Brain Thaw

WINTER BRAIN

I have finally figured out what is going on.  I have winter brain.

Winter brain is like the black walnut tree’s naked stems scratching the gray cold sky. There are marks suggesting thoughts, but they don’t create clear images. I stare at them and just when it seems they might reveal themselves, a frigid wind comes along and scatters the marks. The minimalist painting won’t stay in place long enough to form a coherent thought. And the glimpses of ideas that do exist in my brain seem to go into hibernation. They refuse to be found so I can share them with others.

This brain is so different from the baroque summer brain. When it is warm, my brain is filled with little creaturely ideas racing around, chasing each other. Ideas gather in little clusters, and like an intricate baroque paining, get embellished and flow with a flourish.  The fruits hang heavy on the trees and there is plenty of low-hanging thoughts to fill the senses.  

But winter thoughts trouble me.  They cause me to feel so unproductive. Will those seminal ideas ever return?  Will I ever be able to write and share again, or will they resist filling my mind and leave it cold and empty?
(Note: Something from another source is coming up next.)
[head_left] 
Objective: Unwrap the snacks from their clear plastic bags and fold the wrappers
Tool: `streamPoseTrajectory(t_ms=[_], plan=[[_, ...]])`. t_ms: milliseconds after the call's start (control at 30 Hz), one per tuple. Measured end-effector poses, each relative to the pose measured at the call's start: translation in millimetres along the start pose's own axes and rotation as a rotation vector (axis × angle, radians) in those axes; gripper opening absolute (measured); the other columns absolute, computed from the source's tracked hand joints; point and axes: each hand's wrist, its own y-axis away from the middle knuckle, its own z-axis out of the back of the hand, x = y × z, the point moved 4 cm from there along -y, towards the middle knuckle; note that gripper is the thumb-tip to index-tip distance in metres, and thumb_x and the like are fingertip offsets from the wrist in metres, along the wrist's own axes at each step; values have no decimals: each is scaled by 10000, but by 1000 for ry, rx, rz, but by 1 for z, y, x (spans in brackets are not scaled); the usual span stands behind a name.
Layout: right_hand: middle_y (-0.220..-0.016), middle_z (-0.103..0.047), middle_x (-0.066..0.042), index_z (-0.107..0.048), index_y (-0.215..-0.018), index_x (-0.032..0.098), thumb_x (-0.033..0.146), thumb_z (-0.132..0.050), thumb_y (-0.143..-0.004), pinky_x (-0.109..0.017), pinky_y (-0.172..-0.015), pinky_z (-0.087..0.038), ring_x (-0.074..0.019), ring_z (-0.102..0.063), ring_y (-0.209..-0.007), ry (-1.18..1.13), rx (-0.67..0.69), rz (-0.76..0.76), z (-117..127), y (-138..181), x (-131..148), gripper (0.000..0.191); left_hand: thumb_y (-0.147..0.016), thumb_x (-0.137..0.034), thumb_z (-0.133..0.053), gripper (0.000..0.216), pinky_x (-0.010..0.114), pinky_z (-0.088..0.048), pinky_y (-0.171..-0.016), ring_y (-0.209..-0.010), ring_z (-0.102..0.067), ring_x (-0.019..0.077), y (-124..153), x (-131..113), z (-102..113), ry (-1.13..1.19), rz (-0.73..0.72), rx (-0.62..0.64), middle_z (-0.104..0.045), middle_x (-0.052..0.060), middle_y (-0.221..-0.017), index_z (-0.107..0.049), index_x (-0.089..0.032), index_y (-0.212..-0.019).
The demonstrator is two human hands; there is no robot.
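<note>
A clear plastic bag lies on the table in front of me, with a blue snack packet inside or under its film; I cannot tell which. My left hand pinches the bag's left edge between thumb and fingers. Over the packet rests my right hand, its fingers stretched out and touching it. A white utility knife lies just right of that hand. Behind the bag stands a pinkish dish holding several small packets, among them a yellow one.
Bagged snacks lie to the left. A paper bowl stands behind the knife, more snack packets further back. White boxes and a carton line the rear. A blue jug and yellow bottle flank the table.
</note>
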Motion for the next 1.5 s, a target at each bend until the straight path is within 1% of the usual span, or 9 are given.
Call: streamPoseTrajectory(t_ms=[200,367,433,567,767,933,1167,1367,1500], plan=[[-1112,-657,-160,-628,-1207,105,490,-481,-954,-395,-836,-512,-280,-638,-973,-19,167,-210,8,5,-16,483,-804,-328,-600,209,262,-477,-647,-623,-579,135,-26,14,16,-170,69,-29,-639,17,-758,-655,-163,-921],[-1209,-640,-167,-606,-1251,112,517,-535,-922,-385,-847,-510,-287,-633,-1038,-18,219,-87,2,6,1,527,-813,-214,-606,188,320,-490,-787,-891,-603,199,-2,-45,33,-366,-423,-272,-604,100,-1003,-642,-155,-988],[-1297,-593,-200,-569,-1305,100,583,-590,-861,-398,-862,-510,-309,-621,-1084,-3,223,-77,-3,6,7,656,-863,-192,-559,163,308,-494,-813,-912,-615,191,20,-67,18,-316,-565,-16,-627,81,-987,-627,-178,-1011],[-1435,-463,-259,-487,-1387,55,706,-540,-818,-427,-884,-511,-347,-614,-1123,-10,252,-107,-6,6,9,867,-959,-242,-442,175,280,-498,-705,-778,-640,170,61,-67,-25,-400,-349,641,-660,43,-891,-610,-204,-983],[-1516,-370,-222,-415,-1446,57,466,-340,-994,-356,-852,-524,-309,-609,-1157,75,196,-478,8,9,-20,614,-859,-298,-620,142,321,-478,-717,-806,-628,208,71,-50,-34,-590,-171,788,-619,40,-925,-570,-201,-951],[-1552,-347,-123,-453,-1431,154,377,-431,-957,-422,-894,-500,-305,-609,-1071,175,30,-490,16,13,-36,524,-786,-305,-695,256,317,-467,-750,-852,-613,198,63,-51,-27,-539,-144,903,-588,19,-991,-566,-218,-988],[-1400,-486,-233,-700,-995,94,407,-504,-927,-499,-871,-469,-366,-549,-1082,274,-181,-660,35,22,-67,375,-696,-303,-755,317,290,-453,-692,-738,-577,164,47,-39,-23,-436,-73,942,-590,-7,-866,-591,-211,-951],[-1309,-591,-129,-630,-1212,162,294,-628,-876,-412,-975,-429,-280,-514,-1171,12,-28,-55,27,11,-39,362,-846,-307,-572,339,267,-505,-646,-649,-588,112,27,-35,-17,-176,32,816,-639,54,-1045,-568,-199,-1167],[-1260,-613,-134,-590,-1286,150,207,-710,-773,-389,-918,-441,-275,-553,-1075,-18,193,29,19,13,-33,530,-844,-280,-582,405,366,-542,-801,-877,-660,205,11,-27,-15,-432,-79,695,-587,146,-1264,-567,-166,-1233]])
But, I am tired of worrying. And I am tired of the fear that they will continue to be as illusive as a butterfly in a snow-storm. I have decided to embrace winter brain. I have decided to accept the infertile ground, to rest in the space between the scattered minimalist marks.

And in the emptiness, I will trust that the frozen earth is doing what it needs to do—protect the seeds of fruit from the snow and cold. And I have given myself to waiting—sometimes patiently and sometimes impatiently—for the thaw that will soften the hard soil and yield fresh green plants who bud with the promise of abundant fruit. When that happens, I will share what gifts I receive with those within whom I share life.